Print the lines in the listing below that fall between the line with "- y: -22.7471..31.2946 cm" and the line with "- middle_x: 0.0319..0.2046", those two lines included, exactly as they stand and with nothing else.

─── Data in this exercise

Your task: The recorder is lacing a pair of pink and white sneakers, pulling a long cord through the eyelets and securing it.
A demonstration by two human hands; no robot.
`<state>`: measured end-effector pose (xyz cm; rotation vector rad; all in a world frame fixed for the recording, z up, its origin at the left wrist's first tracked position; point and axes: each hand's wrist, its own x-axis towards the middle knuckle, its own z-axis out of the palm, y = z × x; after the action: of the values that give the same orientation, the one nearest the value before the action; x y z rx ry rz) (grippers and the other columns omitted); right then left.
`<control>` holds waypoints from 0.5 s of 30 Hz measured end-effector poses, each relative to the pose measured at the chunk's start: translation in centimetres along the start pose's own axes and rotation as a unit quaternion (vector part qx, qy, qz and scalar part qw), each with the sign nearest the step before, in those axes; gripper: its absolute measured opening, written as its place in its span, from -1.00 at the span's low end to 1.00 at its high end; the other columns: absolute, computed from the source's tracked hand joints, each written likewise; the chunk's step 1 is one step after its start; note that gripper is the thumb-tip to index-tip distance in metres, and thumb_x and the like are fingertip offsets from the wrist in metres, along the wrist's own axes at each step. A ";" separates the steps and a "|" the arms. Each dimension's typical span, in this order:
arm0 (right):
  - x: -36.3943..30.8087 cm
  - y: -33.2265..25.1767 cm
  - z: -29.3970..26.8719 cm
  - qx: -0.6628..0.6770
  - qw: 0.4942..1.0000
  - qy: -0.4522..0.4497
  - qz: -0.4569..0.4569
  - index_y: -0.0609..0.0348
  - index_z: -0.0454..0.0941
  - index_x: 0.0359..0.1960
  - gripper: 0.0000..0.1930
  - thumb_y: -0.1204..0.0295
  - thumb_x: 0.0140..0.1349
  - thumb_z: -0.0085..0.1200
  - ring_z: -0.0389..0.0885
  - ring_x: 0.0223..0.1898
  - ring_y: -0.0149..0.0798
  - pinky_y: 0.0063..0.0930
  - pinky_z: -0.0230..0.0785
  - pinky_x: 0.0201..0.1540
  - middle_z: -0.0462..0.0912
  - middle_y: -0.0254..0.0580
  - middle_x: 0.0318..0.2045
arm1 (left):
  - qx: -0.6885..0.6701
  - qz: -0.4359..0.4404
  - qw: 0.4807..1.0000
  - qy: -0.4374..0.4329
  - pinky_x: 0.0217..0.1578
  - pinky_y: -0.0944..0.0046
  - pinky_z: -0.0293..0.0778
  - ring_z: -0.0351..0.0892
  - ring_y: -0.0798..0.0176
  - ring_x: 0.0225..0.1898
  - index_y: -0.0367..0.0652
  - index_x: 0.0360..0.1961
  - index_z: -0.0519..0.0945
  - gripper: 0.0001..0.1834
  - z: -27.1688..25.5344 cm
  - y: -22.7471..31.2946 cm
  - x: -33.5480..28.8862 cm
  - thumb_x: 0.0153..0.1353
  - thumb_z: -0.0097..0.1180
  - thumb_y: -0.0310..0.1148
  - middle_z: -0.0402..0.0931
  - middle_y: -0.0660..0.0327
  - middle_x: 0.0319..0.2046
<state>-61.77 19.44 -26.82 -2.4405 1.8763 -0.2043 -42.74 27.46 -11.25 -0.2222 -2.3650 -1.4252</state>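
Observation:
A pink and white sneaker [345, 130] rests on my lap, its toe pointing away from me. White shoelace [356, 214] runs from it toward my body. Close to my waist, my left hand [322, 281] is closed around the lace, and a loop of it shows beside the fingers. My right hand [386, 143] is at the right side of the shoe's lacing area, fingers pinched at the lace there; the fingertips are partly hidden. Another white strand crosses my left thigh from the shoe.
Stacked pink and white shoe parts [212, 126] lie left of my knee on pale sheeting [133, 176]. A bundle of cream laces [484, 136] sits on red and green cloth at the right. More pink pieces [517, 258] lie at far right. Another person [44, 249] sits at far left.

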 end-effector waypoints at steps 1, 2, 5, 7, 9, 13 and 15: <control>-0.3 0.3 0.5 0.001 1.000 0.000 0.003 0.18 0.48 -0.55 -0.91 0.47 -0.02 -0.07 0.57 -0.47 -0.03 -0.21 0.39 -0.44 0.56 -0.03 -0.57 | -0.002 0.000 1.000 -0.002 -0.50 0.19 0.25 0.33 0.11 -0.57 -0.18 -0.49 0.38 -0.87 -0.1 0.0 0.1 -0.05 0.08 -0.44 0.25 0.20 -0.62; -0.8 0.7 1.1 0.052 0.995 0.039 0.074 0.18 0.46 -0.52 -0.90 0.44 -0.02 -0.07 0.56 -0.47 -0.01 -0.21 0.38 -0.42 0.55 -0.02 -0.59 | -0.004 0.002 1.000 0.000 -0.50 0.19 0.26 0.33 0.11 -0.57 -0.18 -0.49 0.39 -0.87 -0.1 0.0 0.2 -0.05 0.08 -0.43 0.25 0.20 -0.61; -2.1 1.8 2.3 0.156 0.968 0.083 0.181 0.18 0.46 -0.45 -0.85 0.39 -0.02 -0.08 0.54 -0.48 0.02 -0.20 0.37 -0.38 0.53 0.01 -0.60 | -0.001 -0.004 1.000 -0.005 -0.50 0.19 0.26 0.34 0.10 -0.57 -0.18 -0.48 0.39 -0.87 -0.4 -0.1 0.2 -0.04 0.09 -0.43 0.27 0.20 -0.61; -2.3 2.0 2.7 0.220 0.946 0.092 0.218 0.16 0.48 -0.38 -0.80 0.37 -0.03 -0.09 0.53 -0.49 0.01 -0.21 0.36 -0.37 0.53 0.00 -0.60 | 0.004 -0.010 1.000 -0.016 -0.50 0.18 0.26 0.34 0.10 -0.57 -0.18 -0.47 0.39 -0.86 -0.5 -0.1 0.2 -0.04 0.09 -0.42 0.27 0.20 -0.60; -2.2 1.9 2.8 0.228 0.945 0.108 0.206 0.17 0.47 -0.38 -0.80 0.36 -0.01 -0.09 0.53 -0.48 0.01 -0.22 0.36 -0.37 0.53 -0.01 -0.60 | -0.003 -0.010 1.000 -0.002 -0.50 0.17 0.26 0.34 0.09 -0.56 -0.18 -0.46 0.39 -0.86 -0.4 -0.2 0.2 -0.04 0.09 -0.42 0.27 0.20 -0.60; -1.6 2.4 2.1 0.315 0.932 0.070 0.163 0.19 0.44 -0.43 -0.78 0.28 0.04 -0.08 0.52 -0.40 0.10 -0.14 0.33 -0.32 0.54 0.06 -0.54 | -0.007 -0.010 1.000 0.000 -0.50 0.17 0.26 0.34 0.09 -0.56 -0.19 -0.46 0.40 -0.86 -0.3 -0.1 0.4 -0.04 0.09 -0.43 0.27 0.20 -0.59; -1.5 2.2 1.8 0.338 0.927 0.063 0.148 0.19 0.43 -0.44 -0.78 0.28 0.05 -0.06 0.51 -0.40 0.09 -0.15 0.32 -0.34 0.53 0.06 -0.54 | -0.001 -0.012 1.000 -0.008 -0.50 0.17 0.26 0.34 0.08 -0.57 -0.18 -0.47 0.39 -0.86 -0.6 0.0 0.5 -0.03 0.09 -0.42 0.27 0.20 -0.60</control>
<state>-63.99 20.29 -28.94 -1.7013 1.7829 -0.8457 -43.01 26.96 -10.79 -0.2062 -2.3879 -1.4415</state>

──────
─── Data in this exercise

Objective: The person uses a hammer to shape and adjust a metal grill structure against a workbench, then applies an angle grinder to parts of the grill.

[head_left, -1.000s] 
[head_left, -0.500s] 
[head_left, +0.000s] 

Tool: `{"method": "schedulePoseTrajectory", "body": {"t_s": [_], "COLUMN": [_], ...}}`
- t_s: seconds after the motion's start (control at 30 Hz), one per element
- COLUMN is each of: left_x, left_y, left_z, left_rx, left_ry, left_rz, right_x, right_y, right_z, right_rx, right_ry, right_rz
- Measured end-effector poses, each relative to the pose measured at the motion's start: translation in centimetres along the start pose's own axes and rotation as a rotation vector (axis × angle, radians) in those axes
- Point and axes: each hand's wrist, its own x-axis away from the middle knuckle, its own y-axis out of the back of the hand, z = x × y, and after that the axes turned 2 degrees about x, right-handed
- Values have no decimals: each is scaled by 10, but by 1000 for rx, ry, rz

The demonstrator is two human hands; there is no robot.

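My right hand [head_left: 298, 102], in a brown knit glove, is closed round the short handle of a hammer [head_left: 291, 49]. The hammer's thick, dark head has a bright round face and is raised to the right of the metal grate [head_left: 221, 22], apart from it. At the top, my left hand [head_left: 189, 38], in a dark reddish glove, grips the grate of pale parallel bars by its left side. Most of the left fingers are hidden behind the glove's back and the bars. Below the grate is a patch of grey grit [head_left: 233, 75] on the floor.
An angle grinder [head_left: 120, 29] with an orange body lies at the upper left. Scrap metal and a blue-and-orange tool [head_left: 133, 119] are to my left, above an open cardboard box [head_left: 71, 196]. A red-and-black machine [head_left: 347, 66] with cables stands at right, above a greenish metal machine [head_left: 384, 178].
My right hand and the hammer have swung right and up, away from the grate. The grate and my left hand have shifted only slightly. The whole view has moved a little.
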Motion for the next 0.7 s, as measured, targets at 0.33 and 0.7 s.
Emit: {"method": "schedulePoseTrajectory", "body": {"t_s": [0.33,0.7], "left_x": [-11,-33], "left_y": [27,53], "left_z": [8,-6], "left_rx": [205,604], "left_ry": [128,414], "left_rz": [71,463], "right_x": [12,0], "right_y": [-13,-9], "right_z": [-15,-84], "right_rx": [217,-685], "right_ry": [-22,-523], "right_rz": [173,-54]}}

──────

▶ _Exercise output_
  - y: -22.7471..31.2946 cm
  - x: -33.5480..28.8862 cm
  - thumb_x: 0.0153..0.1353
  - thumb_z: -0.0097..0.1180
  - thumb_y: -0.0310..0.1148
  - middle_z: -0.0402..0.0931
  - middle_y: -0.0660..0.0327
  - middle_x: 0.0319..0.2046

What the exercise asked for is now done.